Once the line containing "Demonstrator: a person" has been copied, stop; copy every line before it exactly, beginning with the first line of the material below.
[Opening DATA SECTION section]
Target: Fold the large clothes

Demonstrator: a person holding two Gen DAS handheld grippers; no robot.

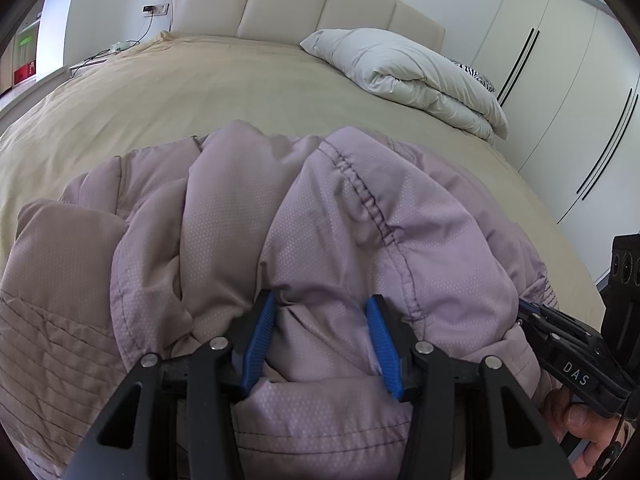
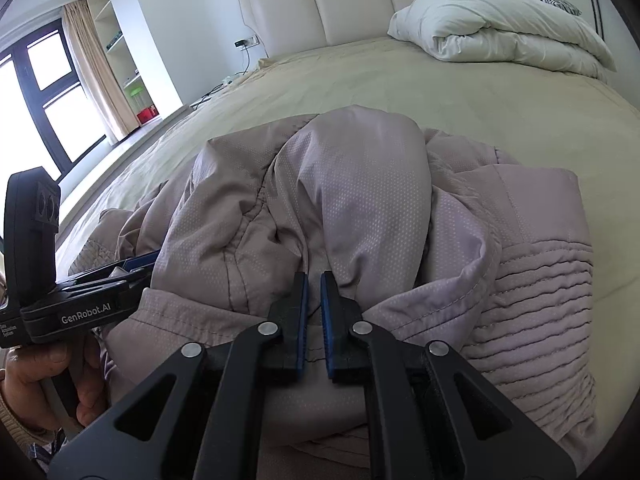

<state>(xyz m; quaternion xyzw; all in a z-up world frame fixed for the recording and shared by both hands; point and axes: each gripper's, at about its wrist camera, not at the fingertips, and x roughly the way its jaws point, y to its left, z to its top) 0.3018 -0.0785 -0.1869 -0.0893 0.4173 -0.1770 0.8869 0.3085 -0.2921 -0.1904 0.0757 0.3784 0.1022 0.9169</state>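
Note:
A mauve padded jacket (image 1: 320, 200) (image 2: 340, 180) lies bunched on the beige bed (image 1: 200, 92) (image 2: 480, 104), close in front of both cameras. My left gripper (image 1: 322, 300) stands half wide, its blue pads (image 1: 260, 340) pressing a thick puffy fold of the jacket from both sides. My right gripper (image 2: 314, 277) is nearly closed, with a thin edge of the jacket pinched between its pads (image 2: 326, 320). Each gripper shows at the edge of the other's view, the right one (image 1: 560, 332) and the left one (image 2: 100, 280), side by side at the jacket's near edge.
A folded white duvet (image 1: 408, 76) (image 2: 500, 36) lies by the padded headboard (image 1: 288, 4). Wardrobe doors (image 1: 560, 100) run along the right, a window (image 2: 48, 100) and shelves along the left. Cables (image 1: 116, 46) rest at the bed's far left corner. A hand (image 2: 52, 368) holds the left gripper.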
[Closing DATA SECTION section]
• [WRITTEN SOLUTION]:
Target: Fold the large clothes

Demonstrator: a person holding two Gen DAS handheld grippers; no robot.

The exercise is now done.